▸ WHAT YOU NEED TO DO: Start at the first line of the material below and retype each line through the one containing "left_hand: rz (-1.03", exactly.

━━ DATASET CONTENT ━━

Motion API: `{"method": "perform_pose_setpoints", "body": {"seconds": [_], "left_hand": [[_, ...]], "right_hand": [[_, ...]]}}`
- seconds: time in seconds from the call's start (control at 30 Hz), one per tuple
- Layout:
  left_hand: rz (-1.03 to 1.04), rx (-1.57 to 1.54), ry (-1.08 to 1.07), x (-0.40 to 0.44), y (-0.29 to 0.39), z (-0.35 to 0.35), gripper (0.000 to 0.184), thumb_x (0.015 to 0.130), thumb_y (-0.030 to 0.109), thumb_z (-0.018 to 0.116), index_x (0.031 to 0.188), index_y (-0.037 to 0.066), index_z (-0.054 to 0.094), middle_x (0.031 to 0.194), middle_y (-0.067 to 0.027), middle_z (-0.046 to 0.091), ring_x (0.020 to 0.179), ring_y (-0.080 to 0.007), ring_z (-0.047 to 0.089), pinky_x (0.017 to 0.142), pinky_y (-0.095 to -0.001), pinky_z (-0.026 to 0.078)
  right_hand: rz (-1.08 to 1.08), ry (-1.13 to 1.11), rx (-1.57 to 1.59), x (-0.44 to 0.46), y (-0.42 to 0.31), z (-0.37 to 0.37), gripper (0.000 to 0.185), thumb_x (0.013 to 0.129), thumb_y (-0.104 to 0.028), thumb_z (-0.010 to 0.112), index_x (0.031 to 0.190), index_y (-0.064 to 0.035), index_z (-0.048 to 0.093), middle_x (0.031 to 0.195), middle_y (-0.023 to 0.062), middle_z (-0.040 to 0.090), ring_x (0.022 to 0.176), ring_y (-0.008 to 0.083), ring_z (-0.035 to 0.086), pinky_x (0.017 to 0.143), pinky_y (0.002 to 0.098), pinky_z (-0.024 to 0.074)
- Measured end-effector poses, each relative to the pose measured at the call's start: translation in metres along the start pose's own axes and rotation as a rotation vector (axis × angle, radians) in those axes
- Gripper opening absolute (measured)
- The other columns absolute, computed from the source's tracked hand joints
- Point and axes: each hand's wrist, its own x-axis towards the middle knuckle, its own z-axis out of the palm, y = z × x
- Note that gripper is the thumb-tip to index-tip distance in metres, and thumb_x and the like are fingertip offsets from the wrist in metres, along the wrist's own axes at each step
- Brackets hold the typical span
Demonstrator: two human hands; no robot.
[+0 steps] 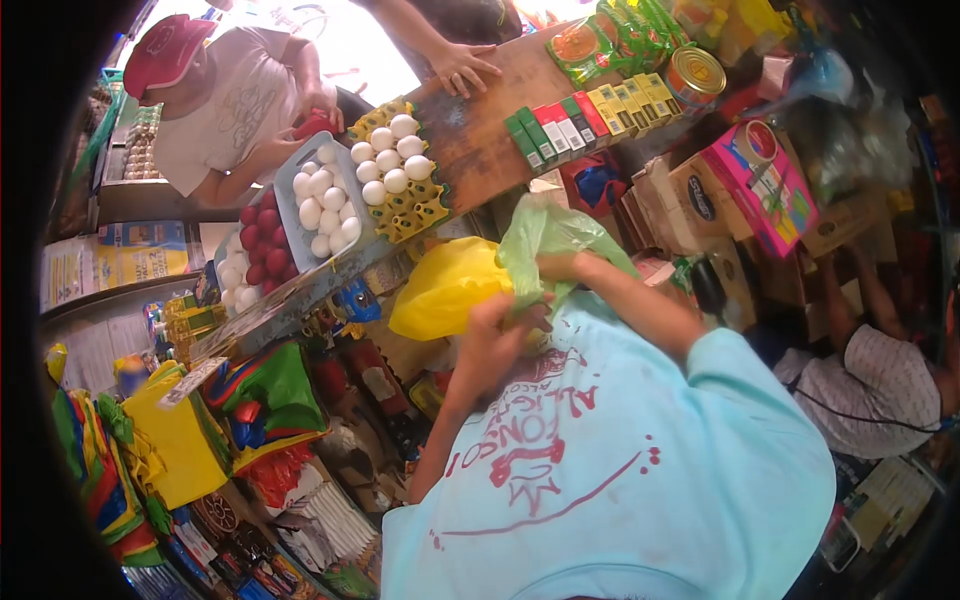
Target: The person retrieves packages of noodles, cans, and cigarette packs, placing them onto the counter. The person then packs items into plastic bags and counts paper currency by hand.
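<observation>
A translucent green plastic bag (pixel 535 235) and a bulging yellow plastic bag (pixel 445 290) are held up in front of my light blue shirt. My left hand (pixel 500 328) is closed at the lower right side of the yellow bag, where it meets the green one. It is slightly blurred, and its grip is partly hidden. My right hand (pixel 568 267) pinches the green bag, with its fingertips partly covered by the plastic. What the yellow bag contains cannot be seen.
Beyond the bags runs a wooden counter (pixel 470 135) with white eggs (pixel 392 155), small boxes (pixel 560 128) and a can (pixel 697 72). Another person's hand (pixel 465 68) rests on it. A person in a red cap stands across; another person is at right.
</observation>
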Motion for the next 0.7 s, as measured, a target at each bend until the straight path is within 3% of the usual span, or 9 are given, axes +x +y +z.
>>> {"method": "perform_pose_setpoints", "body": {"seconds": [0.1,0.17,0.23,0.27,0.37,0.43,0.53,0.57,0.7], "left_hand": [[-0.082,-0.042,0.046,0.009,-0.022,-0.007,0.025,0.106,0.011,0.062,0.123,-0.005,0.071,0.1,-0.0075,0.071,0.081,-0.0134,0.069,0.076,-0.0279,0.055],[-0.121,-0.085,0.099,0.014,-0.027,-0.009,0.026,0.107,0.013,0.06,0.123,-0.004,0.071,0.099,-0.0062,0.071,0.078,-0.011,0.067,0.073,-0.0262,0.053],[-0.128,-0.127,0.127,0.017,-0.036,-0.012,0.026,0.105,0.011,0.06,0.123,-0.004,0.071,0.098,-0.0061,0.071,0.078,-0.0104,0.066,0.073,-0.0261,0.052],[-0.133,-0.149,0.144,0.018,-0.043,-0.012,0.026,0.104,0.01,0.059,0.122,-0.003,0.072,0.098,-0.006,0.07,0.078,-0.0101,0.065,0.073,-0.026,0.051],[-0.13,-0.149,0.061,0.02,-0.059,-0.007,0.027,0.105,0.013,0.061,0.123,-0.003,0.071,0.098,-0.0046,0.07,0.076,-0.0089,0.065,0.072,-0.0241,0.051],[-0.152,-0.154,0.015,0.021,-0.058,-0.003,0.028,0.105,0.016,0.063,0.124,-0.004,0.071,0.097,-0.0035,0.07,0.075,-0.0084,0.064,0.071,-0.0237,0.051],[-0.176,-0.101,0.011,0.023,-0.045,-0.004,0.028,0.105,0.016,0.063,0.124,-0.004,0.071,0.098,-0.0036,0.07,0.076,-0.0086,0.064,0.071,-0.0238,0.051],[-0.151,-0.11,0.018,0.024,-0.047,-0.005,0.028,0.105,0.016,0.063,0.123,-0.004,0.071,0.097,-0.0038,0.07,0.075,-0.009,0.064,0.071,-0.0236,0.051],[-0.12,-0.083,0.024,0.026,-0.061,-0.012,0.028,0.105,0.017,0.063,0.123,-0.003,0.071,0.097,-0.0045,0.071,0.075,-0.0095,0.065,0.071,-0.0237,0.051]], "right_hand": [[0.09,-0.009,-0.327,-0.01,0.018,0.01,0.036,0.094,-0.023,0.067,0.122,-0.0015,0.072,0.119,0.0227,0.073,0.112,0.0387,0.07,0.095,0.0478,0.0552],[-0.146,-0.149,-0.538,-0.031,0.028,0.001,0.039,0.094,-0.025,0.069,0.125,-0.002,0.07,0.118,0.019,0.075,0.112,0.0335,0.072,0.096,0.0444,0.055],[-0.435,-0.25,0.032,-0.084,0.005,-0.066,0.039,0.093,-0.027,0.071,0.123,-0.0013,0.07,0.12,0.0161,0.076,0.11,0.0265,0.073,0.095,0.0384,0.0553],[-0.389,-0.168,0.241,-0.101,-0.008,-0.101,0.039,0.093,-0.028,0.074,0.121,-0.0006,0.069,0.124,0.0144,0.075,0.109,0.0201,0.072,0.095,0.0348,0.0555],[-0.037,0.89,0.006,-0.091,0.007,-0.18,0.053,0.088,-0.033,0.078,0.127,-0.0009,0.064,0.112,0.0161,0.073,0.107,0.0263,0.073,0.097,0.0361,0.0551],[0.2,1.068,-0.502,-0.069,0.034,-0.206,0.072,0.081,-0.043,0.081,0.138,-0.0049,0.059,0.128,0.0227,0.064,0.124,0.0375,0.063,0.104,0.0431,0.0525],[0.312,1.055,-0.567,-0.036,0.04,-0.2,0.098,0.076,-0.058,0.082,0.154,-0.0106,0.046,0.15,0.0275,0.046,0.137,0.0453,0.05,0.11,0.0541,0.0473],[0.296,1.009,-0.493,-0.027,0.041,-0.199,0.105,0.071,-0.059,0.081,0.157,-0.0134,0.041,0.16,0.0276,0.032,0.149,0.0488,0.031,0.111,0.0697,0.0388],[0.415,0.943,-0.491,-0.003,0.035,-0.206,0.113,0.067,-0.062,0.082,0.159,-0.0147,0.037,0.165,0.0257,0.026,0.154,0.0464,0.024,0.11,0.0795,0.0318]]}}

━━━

▸ WRITTEN ANSWER:
Motion API: `{"method": "perform_pose_setpoints", "body": {"seconds": [_], "left_hand": [[_, ...]], "right_hand": [[_, ...]]}}`
- seconds: time in seconds from the call's start (control at 30 Hz), one per tuple
- Layout:
  left_hand: rz (-1.03 to 1.04), rx (-1.57 to 1.54), ry (-1.08 to 1.07), x (-0.40 to 0.44), y (-0.29 to 0.39), z (-0.35 to 0.35), gripper (0.000 to 0.184), thumb_x (0.015 to 0.130), thumb_y (-0.030 to 0.109), thumb_z (-0.018 to 0.116), index_x (0.031 to 0.188), index_y (-0.037 to 0.066), index_z (-0.054 to 0.094), middle_x (0.031 to 0.194), middle_y (-0.067 to 0.027), middle_z (-0.046 to 0.091), ring_x (0.020 to 0.179), ring_y (-0.080 to 0.007), ring_z (-0.047 to 0.089), pinky_x (0.017 to 0.142), pinky_y (-0.095 to -0.001), pinky_z (-0.026 to 0.078)

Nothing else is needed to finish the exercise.